Sex With Gwen Pictures, Images and Photos (ugh, no, not literally.)

Now, it may be that I have some list of geek sacred cows that I am hiding from you--that I am, in fact, hiding from myself, so that I don't have to worry about saying them out loud and having today's writers go, 'Wow. That would blow everybody's mind if it turned out that Dick Grayson was gay, wouldn't it? Hmmm...'

Because in a marketplace that caters exclusively to the disciples, sacrilege sells. If you can sell the sacrilege in a way that stays true to the characters, then you've got a pretty good future in this business. But if you can't? Find the cow, man. Find it and kill it.

But I came to this meme to honor it, not to bury it. I'll give you two Scott & Jeans, in fact: a bugbear and a meta-bugbear, either of which I'll happily argue about until the [WARNING: STOP TALKING ABOUT FUCKING COWS!]... new comics come in.

Scott & Jean Number One: Lois Lane and Superman and Clark Kent must always be a love triangle.

Why? Because apart from his constant inherent goodness (which is only interesting now because no other hero is considered constantly, inherently good--fifty years ago, that was par for the course) it is the only fucking interesting thing about Superman, that's why. Nearly every other single interesting thing about Superman (Kandor, weird 'L.L.' fixation, lost civilization of Krypton, the Legion) is an odd external facet, some little idea that stuck and crystallized in a really interesting way.

But the fact that Lois loves Superman and Clark loves Lois, but Lois doesn't love Clark the way she loves Superman and so therefore Superman can't love Lois the way she loves him, comes from Superman/Clark himself, and not from any external geegaw or fifth-dimensional whatsit or from being exposed to some rare strain of Kryptonite that makes him peevish or capricious. You can spend a lot of time and energy thinking about why this weird dynamic exists (and believe me, I have) and you'll never get to the heart of it, but you can, like an actor, pick a reason that makes sense to you and craft stories that suggest your explanation.

The bizarre love triangle (or maybe it's better to say Bizarro love triangle, since it's not a triangle at all) is not only tied to the internal drama of the lead character and multivalent, it's also real. (In fact, it's better than real--it's super-real, in that "a wheel is a leg" kind of way.) Remember that person who liked you enough to hook up with you (repeatedly, even!) but always had some weirdo explanation as to why they couldn't be with you? Remember that person who adored you, and you realized all you had to do was adore them back and everything would be fine, but there was something--the way they slouched or the way they laughed, or your unrequieted love for someone else, or the fact that you were still five years away from realizing you were an emotionally damaged alcoholic who had to keep everyone at arm's length?
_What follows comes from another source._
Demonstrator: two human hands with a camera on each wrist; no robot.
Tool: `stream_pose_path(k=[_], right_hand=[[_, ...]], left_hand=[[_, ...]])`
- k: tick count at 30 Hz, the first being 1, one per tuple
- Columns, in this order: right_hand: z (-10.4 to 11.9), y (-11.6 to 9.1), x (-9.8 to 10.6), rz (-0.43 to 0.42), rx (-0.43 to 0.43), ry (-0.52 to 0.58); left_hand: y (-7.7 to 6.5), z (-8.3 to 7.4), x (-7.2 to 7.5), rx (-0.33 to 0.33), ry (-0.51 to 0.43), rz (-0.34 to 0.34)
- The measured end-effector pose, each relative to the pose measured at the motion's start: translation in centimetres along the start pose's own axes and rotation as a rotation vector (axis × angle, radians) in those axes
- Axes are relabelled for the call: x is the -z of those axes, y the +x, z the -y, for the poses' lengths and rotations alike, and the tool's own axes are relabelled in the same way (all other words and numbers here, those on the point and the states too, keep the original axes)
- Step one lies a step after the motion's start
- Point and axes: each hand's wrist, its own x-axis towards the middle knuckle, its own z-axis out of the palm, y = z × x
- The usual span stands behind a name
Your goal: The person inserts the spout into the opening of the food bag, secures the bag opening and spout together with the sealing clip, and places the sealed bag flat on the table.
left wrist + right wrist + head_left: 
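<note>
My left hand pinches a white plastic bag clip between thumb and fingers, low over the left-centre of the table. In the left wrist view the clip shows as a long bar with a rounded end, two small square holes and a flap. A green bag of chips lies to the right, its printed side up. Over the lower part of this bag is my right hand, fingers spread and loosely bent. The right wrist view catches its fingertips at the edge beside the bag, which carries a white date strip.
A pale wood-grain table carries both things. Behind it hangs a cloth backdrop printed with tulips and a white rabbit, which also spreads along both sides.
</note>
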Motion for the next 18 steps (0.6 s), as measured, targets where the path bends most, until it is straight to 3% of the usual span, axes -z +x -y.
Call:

Sometimes, later on, you figure out why things didn't happen, or maybe you never do and you think of that person--not so much the one who got away as the one you let go--and you accept it because that's the way things are, you guess: Lois loves Superman and Clark loves Lois, but Lois doesn't love Clark the way she loves Superman and so therefore Superman can't love Lois the way she loves him.

Scott & Jean Number Two (the meta-bugbear): Continuity matters.

Continuity is a noose. Continuity is a trap. I believe that, I really do. It's one thing to have continuity for five years or ten years in your superhero universe--maybe you can split your Earths in two, and you can double that. But it's like entropy--sooner or later it gets you. At a certain point, it renders the system useless as every transaction in the closed system is made and no other transaction can be made. A noose. A trap.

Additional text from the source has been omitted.